* [Your instructions]
Below are the records; restate word for word the lines from the first through the one containing "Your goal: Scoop", and only those.

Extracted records
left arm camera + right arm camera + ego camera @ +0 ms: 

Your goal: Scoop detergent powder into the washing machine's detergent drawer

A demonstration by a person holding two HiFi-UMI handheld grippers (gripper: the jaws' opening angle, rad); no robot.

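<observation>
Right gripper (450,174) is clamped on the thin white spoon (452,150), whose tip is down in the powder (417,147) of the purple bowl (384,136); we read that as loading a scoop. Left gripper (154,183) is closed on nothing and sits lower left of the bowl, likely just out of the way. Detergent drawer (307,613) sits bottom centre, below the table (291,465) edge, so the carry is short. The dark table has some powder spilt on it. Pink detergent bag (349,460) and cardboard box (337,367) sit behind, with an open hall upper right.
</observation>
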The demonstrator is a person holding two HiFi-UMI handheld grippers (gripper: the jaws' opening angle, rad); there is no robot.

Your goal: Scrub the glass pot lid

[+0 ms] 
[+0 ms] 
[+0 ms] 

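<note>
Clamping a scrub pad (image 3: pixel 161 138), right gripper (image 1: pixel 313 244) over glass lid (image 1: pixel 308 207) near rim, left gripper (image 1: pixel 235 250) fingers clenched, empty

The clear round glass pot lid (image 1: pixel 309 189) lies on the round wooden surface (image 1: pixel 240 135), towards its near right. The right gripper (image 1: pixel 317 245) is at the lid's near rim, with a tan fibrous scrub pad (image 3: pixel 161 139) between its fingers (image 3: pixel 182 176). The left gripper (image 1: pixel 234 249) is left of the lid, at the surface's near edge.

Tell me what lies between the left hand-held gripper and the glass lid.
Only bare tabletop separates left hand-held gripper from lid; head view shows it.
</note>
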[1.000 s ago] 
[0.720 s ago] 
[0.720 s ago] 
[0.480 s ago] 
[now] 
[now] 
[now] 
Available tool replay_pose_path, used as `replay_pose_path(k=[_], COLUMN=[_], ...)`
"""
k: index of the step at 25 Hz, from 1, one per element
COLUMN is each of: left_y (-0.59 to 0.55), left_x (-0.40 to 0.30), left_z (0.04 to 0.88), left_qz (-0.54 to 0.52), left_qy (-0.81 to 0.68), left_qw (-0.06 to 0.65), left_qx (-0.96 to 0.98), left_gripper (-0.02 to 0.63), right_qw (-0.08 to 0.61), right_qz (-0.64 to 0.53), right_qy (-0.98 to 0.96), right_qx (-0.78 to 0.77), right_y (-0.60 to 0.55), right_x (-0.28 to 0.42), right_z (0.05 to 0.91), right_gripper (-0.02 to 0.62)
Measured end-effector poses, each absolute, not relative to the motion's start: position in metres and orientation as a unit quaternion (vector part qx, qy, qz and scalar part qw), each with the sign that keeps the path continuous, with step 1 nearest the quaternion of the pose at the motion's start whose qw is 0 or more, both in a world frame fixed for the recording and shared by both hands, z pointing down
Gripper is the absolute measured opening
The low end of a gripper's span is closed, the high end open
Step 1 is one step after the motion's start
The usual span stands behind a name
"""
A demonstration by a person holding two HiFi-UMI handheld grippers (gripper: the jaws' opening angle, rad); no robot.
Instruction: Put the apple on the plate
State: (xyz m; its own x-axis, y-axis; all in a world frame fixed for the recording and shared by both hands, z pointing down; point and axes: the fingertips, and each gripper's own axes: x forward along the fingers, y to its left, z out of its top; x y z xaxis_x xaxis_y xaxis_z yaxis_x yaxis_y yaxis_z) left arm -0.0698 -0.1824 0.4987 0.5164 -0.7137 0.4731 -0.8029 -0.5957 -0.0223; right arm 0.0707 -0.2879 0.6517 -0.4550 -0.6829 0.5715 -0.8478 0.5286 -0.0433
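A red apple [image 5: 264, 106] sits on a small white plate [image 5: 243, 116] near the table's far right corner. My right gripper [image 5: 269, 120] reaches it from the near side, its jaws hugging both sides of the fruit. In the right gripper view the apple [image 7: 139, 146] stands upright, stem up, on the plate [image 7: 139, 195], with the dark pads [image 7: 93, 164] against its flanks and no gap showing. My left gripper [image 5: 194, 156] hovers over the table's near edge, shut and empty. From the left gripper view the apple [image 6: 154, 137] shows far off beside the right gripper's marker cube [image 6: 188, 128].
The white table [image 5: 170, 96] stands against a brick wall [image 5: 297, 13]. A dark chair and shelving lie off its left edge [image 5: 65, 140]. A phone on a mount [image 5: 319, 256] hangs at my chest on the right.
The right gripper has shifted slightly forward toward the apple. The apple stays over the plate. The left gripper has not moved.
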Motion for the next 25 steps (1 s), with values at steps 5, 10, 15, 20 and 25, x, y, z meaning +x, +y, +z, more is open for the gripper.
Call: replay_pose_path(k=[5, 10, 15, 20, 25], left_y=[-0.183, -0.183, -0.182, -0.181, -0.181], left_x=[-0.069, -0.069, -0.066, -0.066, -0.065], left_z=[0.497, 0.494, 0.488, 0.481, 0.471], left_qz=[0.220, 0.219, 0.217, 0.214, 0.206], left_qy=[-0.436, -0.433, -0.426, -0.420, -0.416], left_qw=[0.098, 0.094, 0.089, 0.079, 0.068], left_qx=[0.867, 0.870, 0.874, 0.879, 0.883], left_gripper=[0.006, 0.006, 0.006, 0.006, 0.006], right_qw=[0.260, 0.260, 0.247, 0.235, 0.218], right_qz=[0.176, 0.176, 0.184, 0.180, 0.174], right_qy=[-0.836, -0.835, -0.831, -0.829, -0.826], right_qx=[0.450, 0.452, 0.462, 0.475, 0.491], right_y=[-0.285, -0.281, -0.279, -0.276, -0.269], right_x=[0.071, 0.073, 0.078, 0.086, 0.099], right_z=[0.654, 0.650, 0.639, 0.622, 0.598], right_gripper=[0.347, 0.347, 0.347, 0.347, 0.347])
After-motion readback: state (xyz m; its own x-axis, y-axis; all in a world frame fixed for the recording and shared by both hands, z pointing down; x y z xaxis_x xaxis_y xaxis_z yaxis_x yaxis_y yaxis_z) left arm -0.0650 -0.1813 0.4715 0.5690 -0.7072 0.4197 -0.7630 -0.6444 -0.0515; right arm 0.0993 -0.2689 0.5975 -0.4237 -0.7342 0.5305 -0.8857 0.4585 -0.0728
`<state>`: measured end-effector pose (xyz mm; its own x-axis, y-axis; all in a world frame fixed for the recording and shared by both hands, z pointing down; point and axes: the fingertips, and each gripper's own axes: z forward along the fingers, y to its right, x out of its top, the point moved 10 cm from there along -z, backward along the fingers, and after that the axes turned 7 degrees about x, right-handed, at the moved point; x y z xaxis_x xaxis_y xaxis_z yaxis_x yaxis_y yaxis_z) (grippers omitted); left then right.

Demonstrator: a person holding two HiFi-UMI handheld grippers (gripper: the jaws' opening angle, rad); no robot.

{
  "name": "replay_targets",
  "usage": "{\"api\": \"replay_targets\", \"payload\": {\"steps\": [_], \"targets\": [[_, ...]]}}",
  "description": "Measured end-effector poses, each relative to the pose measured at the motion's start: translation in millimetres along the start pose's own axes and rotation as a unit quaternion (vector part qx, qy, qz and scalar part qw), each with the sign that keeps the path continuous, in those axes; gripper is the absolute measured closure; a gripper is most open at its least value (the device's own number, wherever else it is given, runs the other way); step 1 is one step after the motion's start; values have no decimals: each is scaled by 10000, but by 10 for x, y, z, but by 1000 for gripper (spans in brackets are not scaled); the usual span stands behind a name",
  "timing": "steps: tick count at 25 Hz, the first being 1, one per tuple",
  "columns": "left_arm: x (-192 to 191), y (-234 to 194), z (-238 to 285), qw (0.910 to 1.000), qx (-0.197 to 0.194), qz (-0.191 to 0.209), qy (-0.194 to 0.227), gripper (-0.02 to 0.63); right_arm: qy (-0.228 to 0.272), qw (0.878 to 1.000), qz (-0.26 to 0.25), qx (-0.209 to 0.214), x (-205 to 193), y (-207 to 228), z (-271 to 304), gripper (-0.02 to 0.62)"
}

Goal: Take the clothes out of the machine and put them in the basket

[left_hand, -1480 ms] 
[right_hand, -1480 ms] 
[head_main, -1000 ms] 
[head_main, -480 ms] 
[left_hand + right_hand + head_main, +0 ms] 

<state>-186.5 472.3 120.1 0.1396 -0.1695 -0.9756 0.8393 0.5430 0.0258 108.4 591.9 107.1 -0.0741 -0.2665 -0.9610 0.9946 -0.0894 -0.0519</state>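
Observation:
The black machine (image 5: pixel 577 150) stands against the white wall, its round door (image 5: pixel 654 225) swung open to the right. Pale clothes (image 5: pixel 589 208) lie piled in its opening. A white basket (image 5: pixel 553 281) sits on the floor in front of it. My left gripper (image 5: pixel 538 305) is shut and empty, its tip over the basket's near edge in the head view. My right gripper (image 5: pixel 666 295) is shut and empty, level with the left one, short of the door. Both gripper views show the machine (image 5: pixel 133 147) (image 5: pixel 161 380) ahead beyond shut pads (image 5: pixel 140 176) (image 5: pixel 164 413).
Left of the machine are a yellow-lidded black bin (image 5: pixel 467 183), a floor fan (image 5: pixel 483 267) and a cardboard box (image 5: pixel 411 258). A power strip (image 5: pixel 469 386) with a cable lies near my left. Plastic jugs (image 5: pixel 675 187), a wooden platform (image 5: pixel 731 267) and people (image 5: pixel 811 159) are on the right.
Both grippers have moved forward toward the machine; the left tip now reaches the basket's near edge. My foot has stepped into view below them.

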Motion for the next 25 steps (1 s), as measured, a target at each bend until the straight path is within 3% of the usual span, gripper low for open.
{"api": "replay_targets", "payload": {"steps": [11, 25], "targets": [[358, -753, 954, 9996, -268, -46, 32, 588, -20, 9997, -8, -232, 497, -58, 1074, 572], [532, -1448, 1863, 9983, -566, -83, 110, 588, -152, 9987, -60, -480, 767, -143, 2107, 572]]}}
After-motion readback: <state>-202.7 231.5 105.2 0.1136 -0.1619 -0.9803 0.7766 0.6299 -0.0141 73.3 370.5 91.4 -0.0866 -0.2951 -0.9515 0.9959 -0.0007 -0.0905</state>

* [Response box]
left arm camera + right arm camera + ego camera @ +0 ms: 

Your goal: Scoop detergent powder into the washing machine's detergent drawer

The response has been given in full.